With the pace of technological change and new market development around the world, R&D or innovation deals “are very necessary these days,” Chaudhuri says. “It’s really difficult for any company to stay on top of all changes in the competitive landscape, and it’s not necessary.”

There’s nothing wrong with pursuing innovation through acquisition, he continues, though he warns that companies can pursue bad deals. “You can’t really be desperate and try to do something and have that be a good bet every single time,” he says. “But if you do it as a supplement — use alliances and outsourcing and acquisitions — there’s nothing wrong with that, and I think that’s a good corporation innovation strategy.”

Bahnsen adds that the companies that successfully use acquisitions for growth generally do so as only a small part of their overall strategy, pointing to companies like Johnson & Johnson, whose most recent deal, to buy Abbott Medical Optics for $4.83 billion, was announced in September.

Too Much Debt?

Even with interest rates at historic lows, there is concern that companies on acquisition sprees are running up too much debt. “Companies are leveraging up significantly,” says Peterson.

Chaudhuri says one of the reasons for the increase in debt is that investors have a lot of money and few good options for it. “Hedge funds, VCs, private equity, they don’t know what to do with their funds,” he says, so they are willing to buy corporate bonds that are funding M&A. “There’s not a lot of opportunity right now.”

But while prior eras of rising debt were driven by leveraged buyouts and competition among private equity racing to grab high-flying names, he says this time, the debt has better fundamentals.

As evidence, he points to efforts by Twitter to sell itself at a huge valuation — rumors had its price tag ranging from $18 billion to $30 billion — without success. During the dotcom boom of the late 1990s, there were countless internet companies with plenty of eyeballs but no profits that were sold for high valuations. Today, the struggling microblogging site, despite its high visibility, hasn’t been able to strike a deal because buyers are more skeptical.

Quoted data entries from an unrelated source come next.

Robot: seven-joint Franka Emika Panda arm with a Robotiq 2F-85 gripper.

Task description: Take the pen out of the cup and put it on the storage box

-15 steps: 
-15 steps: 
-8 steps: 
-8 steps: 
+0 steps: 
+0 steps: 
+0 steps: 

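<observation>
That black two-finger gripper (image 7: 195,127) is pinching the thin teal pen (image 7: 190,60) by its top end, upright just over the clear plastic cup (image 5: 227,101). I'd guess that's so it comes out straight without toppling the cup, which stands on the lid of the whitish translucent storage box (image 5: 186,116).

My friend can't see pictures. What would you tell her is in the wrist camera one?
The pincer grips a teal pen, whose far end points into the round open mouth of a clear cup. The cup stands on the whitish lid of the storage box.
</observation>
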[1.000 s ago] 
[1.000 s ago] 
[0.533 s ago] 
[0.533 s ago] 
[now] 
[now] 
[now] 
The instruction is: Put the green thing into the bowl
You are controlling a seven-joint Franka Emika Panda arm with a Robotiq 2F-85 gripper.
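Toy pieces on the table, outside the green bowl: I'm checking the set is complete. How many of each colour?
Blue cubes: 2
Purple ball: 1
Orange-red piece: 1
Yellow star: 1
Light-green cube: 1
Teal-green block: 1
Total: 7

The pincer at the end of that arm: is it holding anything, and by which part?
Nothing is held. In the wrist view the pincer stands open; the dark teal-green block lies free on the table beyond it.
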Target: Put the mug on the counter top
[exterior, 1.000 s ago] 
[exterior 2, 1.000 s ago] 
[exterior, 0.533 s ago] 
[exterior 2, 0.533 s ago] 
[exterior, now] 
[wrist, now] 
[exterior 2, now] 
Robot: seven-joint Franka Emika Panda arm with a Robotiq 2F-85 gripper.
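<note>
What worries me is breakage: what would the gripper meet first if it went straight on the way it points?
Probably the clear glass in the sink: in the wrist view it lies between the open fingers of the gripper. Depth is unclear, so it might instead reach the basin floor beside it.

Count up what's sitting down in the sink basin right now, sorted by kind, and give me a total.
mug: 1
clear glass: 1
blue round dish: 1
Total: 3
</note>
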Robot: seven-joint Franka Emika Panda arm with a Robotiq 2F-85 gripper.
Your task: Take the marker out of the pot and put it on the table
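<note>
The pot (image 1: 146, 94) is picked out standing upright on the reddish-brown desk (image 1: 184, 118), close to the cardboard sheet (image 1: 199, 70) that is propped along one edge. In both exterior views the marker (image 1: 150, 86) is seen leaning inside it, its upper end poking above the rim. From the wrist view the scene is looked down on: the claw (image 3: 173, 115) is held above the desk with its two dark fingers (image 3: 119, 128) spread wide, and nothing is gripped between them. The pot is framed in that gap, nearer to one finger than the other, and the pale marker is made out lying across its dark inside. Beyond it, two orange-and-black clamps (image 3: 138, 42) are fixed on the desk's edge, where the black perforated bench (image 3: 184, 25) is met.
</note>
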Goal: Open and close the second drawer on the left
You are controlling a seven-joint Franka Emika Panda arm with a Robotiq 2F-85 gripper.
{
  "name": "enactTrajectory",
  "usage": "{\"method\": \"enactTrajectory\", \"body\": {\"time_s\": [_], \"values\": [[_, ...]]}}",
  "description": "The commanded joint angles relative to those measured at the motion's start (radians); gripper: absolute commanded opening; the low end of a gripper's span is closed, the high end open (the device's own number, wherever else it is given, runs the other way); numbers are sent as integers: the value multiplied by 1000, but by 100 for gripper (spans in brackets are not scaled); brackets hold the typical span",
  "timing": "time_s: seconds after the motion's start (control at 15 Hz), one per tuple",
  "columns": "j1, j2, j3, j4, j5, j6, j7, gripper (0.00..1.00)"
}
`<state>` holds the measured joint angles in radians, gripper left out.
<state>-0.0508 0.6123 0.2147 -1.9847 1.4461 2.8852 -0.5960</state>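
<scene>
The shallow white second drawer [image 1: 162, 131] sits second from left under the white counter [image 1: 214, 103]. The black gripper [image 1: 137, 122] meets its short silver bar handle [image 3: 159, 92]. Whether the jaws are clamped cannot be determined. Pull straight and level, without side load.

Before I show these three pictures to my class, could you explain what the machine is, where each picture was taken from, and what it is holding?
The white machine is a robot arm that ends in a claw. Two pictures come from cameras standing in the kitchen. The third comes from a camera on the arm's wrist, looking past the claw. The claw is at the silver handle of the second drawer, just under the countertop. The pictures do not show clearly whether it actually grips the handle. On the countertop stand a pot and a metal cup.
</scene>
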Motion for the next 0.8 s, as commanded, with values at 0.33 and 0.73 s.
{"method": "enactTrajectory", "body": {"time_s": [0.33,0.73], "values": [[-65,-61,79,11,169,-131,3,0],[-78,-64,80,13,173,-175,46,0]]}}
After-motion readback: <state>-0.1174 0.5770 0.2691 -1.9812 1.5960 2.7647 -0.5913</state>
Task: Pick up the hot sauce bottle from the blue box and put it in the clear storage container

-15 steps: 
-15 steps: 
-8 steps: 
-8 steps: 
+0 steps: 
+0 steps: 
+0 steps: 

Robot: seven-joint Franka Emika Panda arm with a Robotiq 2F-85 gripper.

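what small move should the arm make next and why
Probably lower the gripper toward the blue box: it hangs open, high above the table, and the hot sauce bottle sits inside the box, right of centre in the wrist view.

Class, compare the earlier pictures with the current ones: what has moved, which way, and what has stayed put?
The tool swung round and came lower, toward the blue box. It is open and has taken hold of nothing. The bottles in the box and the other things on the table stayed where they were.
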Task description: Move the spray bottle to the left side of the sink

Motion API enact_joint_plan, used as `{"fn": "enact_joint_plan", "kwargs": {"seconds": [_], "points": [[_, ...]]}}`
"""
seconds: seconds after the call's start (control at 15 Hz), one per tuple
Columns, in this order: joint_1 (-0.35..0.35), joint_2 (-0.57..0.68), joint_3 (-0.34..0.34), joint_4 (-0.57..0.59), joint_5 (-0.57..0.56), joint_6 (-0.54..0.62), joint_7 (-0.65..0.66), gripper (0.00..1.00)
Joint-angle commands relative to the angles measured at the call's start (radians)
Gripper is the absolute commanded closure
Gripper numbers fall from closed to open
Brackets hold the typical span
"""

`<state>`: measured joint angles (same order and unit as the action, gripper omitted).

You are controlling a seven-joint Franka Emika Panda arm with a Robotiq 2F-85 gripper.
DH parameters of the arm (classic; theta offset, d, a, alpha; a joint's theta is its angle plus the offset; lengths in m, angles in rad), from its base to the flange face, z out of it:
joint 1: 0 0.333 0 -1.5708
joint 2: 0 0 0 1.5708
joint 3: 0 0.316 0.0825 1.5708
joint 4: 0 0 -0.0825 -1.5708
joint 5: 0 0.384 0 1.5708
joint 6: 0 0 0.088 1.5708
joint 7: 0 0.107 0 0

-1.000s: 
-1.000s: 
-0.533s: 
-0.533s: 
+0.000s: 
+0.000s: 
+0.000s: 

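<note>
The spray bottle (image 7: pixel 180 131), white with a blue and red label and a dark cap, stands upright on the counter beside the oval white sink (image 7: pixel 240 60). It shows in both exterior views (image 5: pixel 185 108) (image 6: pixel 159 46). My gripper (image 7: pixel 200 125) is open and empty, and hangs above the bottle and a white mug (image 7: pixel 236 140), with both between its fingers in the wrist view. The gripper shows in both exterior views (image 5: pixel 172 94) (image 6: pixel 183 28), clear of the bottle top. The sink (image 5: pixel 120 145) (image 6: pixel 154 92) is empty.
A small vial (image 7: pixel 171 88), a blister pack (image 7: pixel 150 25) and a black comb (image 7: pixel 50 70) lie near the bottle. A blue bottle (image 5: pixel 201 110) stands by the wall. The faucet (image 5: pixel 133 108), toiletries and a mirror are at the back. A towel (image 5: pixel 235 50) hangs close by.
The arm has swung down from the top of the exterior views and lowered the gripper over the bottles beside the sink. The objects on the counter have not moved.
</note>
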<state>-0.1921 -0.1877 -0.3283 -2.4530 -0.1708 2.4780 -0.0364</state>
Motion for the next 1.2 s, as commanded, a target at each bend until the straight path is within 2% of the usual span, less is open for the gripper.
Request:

Bahnsen adds that debt levels are all relative. “It’s never about the absolute level of debt; it’s about the ratio of debt to earnings,” he maintains. “If companies are making $10 and borrowing $5, that’s more concerning than if they’re borrowing $50 and making $1,000.” He says that the debt-to-earnings ratio has increased, “but it is still nowhere near the leverage mania that we had prior to the financial crisis.”